* **PROBLEM DETAILS**: Gather from the material every line that contains the string "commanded".

* **DATA SHOWN**:
──────────

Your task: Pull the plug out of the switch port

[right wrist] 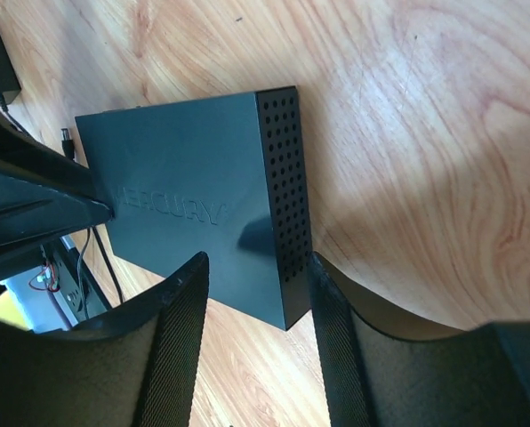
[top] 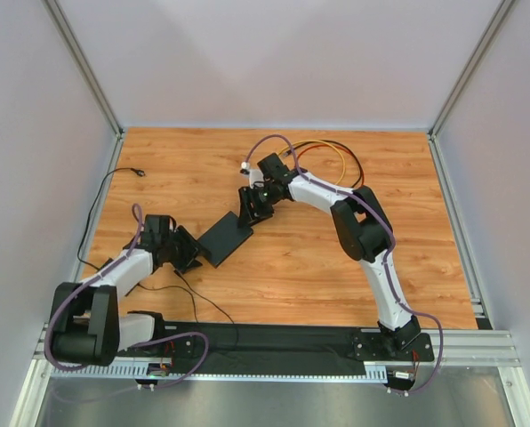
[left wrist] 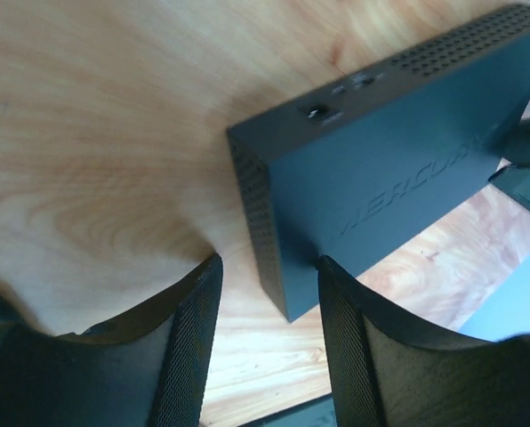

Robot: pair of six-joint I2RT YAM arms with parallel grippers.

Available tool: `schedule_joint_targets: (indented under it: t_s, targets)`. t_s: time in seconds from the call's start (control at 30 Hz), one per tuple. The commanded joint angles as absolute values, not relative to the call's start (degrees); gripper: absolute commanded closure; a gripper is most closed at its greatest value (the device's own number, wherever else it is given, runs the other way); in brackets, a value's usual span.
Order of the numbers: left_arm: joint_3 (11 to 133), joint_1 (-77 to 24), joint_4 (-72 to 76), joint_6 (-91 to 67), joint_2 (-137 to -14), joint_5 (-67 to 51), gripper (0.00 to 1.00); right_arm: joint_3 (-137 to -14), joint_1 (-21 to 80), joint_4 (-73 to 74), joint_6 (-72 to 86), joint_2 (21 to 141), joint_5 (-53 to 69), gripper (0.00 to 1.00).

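Note:
The switch [top: 225, 237], a flat black box, lies on the wooden table between the two arms. My left gripper [top: 189, 256] is open at its near-left corner. In the left wrist view the fingers [left wrist: 194, 338] straddle that corner of the switch [left wrist: 389, 169]. A small round port [left wrist: 317, 114] on the switch's side face shows as a hole with nothing in it. My right gripper [top: 252, 209] is open at the far-right corner. In the right wrist view the gripper [right wrist: 256, 258] straddles the perforated end of the switch [right wrist: 185, 187]. A thin black cable's free plug end [top: 140, 173] lies on the table at the back left.
Yellow, purple and black cables [top: 332, 151] loop at the back behind the right arm. Grey walls close in the table on three sides. A thin black wire [top: 207, 302] runs from the left gripper towards the front rail [top: 283, 342].

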State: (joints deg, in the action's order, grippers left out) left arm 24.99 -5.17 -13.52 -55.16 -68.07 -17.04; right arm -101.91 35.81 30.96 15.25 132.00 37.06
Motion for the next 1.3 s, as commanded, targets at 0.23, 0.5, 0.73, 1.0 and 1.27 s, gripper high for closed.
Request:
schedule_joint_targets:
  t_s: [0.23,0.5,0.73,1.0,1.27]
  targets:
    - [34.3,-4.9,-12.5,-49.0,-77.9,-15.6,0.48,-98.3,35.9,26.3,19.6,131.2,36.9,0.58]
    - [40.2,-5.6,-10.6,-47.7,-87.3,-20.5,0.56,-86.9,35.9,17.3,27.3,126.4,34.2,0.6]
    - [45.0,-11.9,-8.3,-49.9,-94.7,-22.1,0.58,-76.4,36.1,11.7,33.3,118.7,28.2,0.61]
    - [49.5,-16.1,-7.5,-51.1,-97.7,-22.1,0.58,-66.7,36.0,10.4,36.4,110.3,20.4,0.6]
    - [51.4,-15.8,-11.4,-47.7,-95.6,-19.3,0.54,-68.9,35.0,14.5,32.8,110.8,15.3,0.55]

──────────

* **EXERCISE RESULT**:
Available tool: `schedule_joint_targets: (indented under it: t_s, targets)`. t_s: time in seconds from the call's start (control at 30 Hz), one per tuple. The commanded joint angles as absolute values, not relative to the call's start (degrees); gripper: absolute commanded closure; a gripper is most closed at its greatest value (the device's own number, wherever else it is given, runs the other way); in brackets, a value's usual span.
Motion for the next 1.3 s, as commanded, targets at 0.23, 0.5, 0.73, 1.0 and 1.27 s, gripper high for closed.

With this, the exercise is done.